Beberapa waktu lalu, keretakan juga ditemukan di gunung yang terletak di Kecamatan Pulosari tersebut. Hal itu muncul pasca longsornya tebing diarea Curug Putri.

“Menurut laporan, retakan awal dulu yang pernah terjadi tambah lebar. Kali ini, keretakan tersebar diberbagai lokasi, dengan elevasi keretakan tertinggi terjadi di 1.245 meter dpl. Posisi itu berada kurang lebih 300 meter di bawah kawah Gunung Pulosari dan 1.600 meter dari pemukiman warga,” ujar Kepala BPBD Pandeglang, Asep Rahmat, Senin (30/7).

“Panjang keretakan mencapai 150 meter dibeberapa titik, seperti diketinggian 600 meter dpl dan 945 meter dpl.
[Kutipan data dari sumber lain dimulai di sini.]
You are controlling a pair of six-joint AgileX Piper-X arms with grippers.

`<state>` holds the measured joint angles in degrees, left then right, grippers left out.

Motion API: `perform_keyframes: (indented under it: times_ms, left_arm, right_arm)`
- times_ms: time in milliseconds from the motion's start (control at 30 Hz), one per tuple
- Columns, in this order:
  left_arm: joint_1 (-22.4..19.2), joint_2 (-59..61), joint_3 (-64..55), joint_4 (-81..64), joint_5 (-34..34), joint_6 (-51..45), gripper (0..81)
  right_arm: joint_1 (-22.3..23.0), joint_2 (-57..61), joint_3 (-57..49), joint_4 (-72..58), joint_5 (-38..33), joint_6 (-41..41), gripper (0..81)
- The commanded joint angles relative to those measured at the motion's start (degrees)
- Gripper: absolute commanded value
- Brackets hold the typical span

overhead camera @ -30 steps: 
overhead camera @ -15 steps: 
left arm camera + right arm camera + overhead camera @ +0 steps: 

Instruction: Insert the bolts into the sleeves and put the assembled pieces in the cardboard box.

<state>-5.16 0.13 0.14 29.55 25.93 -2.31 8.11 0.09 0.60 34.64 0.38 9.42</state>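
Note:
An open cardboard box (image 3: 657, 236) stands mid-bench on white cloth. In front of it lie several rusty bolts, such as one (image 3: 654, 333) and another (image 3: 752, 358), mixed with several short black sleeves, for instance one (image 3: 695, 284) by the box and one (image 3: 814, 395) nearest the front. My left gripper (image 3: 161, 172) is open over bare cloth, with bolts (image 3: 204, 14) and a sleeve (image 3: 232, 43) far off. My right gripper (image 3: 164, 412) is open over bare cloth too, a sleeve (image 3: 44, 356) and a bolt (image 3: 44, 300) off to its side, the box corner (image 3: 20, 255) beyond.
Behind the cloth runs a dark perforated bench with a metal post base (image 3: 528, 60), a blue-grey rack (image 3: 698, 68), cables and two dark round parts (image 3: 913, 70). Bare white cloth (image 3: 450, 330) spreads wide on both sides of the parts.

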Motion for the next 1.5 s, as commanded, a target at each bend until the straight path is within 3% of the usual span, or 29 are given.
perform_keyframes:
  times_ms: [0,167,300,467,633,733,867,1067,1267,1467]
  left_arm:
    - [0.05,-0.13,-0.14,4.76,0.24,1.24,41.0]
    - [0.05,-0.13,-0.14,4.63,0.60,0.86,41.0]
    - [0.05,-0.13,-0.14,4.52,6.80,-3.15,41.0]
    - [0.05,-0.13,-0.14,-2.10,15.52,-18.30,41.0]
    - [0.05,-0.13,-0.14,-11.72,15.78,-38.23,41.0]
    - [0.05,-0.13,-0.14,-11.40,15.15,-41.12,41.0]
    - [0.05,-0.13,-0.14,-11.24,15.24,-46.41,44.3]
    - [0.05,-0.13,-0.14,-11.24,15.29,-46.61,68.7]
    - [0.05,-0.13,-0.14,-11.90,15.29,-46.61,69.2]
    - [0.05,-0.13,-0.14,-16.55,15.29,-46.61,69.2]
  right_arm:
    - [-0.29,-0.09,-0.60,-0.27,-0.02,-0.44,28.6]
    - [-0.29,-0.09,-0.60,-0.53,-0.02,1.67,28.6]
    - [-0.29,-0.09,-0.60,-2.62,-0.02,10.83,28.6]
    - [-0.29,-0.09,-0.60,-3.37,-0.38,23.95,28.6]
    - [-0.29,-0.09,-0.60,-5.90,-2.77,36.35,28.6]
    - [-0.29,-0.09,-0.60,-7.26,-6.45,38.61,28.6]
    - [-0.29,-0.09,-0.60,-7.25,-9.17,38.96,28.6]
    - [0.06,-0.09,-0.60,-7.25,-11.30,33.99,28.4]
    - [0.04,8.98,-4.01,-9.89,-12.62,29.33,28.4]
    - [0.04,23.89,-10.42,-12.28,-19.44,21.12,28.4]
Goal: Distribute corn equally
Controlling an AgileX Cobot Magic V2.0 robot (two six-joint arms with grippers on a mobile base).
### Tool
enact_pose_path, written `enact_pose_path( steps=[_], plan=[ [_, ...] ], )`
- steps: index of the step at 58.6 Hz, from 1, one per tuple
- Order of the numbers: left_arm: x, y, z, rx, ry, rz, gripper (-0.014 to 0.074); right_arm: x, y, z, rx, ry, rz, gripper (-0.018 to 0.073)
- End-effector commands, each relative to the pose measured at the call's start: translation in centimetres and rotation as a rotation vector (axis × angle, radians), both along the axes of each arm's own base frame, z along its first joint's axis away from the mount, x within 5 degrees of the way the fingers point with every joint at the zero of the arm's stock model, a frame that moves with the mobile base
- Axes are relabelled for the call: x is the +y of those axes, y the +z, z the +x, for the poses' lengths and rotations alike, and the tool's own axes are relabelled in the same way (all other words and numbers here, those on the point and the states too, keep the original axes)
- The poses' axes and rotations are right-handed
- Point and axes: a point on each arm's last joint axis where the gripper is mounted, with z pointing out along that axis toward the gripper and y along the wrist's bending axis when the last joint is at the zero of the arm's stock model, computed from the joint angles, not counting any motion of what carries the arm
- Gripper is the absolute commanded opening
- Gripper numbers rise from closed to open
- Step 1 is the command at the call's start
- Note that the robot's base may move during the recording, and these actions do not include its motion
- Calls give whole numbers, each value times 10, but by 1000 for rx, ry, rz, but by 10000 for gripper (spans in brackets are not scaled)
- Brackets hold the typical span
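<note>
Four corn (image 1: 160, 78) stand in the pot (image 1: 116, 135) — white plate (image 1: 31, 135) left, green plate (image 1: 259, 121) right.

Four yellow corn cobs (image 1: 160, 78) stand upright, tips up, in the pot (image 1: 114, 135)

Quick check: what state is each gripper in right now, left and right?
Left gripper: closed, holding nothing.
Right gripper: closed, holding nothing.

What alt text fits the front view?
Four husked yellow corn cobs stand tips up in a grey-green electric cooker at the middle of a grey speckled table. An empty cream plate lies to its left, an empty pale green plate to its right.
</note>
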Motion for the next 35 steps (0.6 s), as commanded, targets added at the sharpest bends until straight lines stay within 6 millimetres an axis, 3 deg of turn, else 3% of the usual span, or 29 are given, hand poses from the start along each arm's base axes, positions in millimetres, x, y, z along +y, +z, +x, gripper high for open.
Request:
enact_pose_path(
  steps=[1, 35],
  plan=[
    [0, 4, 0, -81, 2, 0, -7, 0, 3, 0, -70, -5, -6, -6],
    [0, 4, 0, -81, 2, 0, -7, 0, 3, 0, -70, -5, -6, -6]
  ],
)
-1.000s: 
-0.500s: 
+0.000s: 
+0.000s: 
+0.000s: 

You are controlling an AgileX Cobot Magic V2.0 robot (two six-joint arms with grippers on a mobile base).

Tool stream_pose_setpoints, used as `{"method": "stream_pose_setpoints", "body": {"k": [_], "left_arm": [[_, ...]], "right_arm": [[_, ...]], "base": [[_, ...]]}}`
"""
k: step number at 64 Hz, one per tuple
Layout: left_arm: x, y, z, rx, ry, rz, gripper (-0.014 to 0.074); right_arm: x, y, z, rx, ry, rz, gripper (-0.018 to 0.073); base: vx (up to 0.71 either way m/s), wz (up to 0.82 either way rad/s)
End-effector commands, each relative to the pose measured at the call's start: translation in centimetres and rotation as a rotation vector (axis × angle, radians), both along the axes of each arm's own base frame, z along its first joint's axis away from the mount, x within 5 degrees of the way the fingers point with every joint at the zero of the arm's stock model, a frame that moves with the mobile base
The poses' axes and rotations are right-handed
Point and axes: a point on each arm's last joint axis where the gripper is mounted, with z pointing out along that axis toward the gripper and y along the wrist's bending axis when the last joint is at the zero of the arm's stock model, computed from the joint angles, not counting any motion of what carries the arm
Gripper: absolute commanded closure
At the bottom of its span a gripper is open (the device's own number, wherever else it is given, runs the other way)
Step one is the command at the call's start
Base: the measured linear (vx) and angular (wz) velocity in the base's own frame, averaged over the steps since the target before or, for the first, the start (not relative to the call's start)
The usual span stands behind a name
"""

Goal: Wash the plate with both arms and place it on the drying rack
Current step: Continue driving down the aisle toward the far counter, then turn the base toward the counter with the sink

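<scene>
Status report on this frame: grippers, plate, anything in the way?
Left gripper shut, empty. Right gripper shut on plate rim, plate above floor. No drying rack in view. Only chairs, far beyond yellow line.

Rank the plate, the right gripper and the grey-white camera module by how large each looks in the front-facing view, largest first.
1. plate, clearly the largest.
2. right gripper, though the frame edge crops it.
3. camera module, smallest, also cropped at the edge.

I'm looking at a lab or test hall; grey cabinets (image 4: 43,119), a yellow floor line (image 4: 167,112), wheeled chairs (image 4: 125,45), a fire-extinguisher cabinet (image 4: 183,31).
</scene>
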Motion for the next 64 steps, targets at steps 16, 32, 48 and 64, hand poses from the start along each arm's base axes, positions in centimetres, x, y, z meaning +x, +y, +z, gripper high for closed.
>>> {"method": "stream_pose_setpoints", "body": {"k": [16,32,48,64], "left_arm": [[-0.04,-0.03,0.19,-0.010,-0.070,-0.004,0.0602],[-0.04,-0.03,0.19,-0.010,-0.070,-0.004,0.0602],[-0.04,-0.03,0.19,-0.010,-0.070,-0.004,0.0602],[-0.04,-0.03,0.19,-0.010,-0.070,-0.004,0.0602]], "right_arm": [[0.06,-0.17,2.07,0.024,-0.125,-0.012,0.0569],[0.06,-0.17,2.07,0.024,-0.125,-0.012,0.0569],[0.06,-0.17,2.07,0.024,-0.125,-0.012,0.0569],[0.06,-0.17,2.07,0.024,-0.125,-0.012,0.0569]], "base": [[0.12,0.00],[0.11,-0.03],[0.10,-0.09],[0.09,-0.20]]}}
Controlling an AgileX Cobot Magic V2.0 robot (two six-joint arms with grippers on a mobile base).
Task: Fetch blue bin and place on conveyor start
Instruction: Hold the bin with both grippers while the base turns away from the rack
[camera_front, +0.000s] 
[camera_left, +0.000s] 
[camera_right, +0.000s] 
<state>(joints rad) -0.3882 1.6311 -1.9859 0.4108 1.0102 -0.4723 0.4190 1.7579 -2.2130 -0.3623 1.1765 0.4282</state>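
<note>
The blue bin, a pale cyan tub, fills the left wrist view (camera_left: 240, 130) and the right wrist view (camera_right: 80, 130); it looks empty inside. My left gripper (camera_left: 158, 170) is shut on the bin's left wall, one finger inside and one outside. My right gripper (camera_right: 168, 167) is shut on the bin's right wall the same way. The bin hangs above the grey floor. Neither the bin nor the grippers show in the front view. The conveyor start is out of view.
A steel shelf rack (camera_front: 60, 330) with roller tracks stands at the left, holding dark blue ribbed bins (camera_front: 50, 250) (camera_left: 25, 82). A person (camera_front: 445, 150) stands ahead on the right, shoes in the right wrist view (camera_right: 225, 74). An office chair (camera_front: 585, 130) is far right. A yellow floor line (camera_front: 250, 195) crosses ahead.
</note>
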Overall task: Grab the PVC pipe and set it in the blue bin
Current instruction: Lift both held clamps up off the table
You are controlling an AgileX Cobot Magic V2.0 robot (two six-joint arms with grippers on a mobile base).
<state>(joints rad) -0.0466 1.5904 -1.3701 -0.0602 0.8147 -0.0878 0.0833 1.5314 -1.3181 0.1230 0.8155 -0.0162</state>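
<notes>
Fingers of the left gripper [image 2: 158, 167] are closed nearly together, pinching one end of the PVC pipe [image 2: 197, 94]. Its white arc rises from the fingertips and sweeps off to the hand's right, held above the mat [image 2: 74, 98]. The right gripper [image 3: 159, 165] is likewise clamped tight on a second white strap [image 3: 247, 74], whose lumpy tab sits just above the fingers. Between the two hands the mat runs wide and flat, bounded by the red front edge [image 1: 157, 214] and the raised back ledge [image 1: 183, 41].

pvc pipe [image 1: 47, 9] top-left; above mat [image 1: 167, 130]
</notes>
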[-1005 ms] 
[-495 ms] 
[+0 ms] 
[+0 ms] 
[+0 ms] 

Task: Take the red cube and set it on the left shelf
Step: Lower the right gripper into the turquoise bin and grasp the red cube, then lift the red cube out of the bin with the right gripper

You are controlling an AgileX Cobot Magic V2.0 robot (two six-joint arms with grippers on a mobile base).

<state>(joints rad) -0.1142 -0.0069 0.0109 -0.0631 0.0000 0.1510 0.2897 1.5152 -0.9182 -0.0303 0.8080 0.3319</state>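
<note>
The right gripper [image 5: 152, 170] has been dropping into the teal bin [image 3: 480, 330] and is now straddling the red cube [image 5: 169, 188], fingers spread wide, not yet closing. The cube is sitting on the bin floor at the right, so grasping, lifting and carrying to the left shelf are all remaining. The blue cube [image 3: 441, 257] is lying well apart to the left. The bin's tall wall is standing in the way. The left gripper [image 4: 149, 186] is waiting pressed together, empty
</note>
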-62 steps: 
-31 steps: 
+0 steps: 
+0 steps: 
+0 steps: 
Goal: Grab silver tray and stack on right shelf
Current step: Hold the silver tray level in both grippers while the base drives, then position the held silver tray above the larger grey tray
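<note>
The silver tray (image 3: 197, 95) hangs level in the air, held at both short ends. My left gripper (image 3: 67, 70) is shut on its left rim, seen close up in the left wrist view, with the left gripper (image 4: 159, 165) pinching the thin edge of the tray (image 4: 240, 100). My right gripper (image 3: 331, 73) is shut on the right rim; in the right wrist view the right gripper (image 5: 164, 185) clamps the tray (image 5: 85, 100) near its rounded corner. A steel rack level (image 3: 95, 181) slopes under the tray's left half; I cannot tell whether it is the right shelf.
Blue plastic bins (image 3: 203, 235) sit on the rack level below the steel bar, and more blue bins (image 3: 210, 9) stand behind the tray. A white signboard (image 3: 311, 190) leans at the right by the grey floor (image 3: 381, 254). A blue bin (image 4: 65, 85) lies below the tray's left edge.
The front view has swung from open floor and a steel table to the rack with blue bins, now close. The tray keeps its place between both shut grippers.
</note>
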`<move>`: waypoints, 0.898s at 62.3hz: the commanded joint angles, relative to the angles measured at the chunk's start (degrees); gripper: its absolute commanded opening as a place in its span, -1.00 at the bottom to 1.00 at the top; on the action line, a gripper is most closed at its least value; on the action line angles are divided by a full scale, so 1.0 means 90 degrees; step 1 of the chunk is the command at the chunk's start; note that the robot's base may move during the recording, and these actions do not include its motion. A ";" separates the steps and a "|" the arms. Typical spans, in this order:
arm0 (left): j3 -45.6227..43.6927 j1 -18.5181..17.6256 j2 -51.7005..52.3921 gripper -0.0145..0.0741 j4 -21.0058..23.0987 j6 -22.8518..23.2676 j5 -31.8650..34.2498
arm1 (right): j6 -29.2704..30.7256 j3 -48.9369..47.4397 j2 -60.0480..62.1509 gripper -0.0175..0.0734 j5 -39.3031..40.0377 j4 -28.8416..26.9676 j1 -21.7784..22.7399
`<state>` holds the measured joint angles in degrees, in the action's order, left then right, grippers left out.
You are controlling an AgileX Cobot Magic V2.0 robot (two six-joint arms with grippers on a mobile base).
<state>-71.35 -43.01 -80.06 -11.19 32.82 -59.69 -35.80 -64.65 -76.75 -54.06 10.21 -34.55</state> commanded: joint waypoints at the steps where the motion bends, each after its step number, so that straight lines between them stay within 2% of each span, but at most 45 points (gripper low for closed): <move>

Bahkan terdapat juga di jalur menuju kawah,” sambungnya.

Menurut Asep, lebar keretakan pun bervariasi. Dimana pihaknya menemukan dibeberapa titik lebar keretakan mencapai 160 cm dan kedalaman 30 cm. BPBD menduga, timbulnya keretakan tersebut diakibatkan kondisi Gunung Pulosari yang sudah tandus damn gundul.

“Dengan adanya retakan tersebut, kami khawatir akan terjadinya longsor apabila kawasan tersebut diguyur hujan dengan intensitas tinggi. Tetapi melaporkan ke PVMBG (Pusat Vulkanologi dan Mitigasi Bencana Geologi) untuk dilakukan kajian,” terangnya.

Akibat hal itu, kini jalur pendakian menuju Gunung Pulosari ditutup sementara waktu. Selain wisatawan, masyarakat sekitar juga diminta untuk membatasi aktivitas di atas lereng gunung.

Sehingga muncul kekhawatiran  memakan korban. Maka untuk pengunjung ditutup dulu sementara sejak Rabu (25/7/2018),” tutup Asep. (Red-02).